Sun N1 Grid Engine 6.1 User's Guide

Developing with the C Language Binding

Important Files for the C Language Binding

To use the DRMAA C language binding implementation included with N1 Grid Engine 6.1, you need to know where to find the important files. The most important file is the DRMAA header file that you include from your C application to make the DRMAA functions available to your application. The DRMAA header file resides in sge-root/include/drmaa.h, where sge-root defaults to/usr/SGE. For detailed reference information about the DRMAA functions, see section 5 of the N1 Grid Engine man pages, located in the sge-root/man directory. To compile and link your application, use the DRMAA shared library at sge-root/lib/arch/libdrmaa.so.

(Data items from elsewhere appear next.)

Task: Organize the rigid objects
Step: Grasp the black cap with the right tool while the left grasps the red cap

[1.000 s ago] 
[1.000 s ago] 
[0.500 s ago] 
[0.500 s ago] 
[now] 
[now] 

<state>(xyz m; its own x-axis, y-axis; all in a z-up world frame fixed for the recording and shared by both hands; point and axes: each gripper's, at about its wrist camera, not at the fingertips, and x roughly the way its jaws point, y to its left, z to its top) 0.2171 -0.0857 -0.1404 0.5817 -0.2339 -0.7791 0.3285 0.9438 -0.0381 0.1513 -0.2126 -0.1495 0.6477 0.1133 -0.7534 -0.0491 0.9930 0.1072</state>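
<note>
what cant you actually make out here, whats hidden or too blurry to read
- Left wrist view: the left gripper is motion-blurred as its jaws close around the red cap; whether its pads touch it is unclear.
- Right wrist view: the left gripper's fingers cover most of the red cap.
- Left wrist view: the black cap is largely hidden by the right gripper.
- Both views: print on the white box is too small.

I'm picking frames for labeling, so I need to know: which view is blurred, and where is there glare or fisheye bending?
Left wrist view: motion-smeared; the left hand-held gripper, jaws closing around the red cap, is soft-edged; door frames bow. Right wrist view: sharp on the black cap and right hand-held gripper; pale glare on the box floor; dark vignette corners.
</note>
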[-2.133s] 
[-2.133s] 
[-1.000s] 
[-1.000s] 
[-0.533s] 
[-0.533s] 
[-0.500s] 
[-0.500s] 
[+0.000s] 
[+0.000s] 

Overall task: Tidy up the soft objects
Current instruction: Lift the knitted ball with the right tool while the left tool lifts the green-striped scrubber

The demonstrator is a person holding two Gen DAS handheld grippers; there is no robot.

Including the DRMAA Header File

To use the DRMAA functions in your application, every source file that uses a DRMAA function must include the DRMAA header file. To include the DRMAA header file in your source file, add the following line to your source code, usually near the top:

#include "drmaa.h"

Compiling Your C Application

When you compile your DRMAA application, you need to include some additional compiler directives to direct the compiler and linker to use DRMAA. The following directions apply for the Sun Studio Compiler Collection and for gcc. These instructions might not apply for other compilers and linkers. Consult the documentation for your specific compiler and linker products.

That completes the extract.